# Your objective
Please copy the data shown below, word for word.

# Data extract
- - -

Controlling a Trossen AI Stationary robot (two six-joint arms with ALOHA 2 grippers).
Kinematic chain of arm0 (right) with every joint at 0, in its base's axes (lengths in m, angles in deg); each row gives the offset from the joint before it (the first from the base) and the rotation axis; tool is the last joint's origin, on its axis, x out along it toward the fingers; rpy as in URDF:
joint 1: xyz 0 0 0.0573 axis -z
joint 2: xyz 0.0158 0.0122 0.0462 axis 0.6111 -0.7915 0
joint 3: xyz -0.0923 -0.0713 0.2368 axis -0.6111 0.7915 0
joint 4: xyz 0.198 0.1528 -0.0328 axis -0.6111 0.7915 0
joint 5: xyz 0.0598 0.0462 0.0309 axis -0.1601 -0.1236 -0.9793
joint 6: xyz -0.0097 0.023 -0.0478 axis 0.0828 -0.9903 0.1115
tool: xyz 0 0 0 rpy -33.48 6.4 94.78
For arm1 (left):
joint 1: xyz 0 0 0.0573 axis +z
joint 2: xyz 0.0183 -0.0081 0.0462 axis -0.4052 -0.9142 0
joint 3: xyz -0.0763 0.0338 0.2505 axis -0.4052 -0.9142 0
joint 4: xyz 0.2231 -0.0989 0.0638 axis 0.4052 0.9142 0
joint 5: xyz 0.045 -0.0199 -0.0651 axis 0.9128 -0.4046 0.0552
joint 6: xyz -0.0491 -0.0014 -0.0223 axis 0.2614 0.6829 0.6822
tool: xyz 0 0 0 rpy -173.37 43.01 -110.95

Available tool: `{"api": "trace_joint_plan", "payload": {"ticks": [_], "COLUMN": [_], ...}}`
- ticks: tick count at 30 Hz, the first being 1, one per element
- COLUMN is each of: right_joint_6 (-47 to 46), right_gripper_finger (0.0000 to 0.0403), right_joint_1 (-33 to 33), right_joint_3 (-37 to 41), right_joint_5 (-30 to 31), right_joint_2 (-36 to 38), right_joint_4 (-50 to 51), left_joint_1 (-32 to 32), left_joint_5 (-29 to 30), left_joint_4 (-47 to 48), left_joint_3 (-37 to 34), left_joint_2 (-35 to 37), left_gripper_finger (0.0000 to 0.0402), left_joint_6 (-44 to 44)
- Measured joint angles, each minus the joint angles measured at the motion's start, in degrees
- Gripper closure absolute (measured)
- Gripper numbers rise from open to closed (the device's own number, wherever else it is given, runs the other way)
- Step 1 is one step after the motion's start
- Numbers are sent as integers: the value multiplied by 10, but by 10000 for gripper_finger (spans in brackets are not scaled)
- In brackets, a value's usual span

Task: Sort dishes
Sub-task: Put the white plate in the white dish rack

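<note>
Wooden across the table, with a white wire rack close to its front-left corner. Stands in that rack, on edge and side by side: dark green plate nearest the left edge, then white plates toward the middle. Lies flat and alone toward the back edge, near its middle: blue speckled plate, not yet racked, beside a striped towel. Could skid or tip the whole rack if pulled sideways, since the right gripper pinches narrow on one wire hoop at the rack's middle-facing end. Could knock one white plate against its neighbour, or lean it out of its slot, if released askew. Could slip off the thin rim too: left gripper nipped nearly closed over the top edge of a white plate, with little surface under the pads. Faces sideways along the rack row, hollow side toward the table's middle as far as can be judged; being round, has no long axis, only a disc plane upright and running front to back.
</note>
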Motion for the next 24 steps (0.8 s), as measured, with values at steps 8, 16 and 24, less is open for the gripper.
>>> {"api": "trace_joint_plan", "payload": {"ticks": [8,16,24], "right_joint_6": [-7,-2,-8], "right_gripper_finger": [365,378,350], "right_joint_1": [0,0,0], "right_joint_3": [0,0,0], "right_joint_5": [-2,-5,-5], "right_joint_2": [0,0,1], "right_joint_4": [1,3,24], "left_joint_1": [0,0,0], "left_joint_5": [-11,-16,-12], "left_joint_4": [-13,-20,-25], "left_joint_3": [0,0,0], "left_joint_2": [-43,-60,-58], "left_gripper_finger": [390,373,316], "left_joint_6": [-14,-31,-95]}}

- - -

# Solution
Controlling a Trossen AI Stationary robot (two six-joint arms with ALOHA 2 grippers).
Kinematic chain of arm0 (right) with every joint at 0, in its base's axes (lengths in m, angles in deg); each row gives the offset from the joint before it (the first from the base) and the rotation axis; tool is the last joint's origin, on its axis, x out along it toward the fingers; rpy as in URDF:
joint 1: xyz 0 0 0.0573 axis -z
joint 2: xyz 0.0158 0.0122 0.0462 axis 0.6111 -0.7915 0
joint 3: xyz -0.0923 -0.0713 0.2368 axis -0.6111 0.7915 0
joint 4: xyz 0.198 0.1528 -0.0328 axis -0.6111 0.7915 0
joint 5: xyz 0.0598 0.0462 0.0309 axis -0.1601 -0.1236 -0.9793
joint 6: xyz -0.0097 0.023 -0.0478 axis 0.0828 -0.9903 0.1115
tool: xyz 0 0 0 rpy -33.48 6.4 94.78
For arm1 (left):
joint 1: xyz 0 0 0.0573 axis +z
joint 2: xyz 0.0183 -0.0081 0.0462 axis -0.4052 -0.9142 0
joint 3: xyz -0.0763 0.0338 0.2505 axis -0.4052 -0.9142 0
joint 4: xyz 0.2231 -0.0989 0.0638 axis 0.4052 0.9142 0
joint 5: xyz 0.045 -0.0199 -0.0651 axis 0.9128 -0.4046 0.0552
joint 6: xyz -0.0491 -0.0014 -0.0223 axis 0.2614 0.6829 0.6822
tool: xyz 0 0 0 rpy -173.37 43.01 -110.95

Available tool: `{"api": "trace_joint_plan", "payload": {"ticks": [_], "COLUMN": [_], ...}}`
- ticks: tick count at 30 Hz, the first being 1, one per element
- COLUMN is each of: right_joint_6 (-47 to 46), right_gripper_finger (0.0000 to 0.0403), right_joint_1 (-33 to 33), right_joint_3 (-37 to 41), right_joint_5 (-30 to 31), right_joint_2 (-36 to 38), right_joint_4 (-50 to 51), left_joint_1 (-32 to 32), left_joint_5 (-29 to 30), left_joint_4 (-47 to 48), left_joint_3 (-37 to 34), left_joint_2 (-35 to 37), left_gripper_finger (0.0000 to 0.0402), left_joint_6 (-44 to 44)
- Measured joint angles, each minus the joint angles measured at the motion's start, in degrees
- Gripper closure absolute (measured)
- Gripper numbers rise from open to closed (the device's own number, wherever else it is given, runs the other way)
- Step 1 is one step after the motion's start
- Numbers are sent as integers: the value multiplied by 10, but by 10000 for gripper_finger (spans in brackets are not scaled)
- In brackets, a value's usual span

Task: Sort dishes
Sub-task: Put the white plate in the white dish rack

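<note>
Wooden across the table, with a white wire rack close to its front-left corner. Stands in that rack, on edge and side by side: dark green plate nearest the left edge, then white plates toward the middle. Lies flat and alone toward the back edge, near its middle: blue speckled plate, not yet racked, beside a striped towel. Could skid or tip the whole rack if pulled sideways, since the right gripper pinches narrow on one wire hoop at the rack's middle-facing end. Could knock one white plate against its neighbour, or lean it out of its slot, if released askew. Could slip off the thin rim too: left gripper nipped nearly closed over the top edge of a white plate, with little surface under the pads. Faces sideways along the rack row, hollow side toward the table's middle as far as can be judged; being round, has no long axis, only a disc plane upright and running front to back.
</note>
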Motion for the next 24 steps (0.8 s), as measured, with values at steps 8, 16 and 24, less is open for the gripper.
>>> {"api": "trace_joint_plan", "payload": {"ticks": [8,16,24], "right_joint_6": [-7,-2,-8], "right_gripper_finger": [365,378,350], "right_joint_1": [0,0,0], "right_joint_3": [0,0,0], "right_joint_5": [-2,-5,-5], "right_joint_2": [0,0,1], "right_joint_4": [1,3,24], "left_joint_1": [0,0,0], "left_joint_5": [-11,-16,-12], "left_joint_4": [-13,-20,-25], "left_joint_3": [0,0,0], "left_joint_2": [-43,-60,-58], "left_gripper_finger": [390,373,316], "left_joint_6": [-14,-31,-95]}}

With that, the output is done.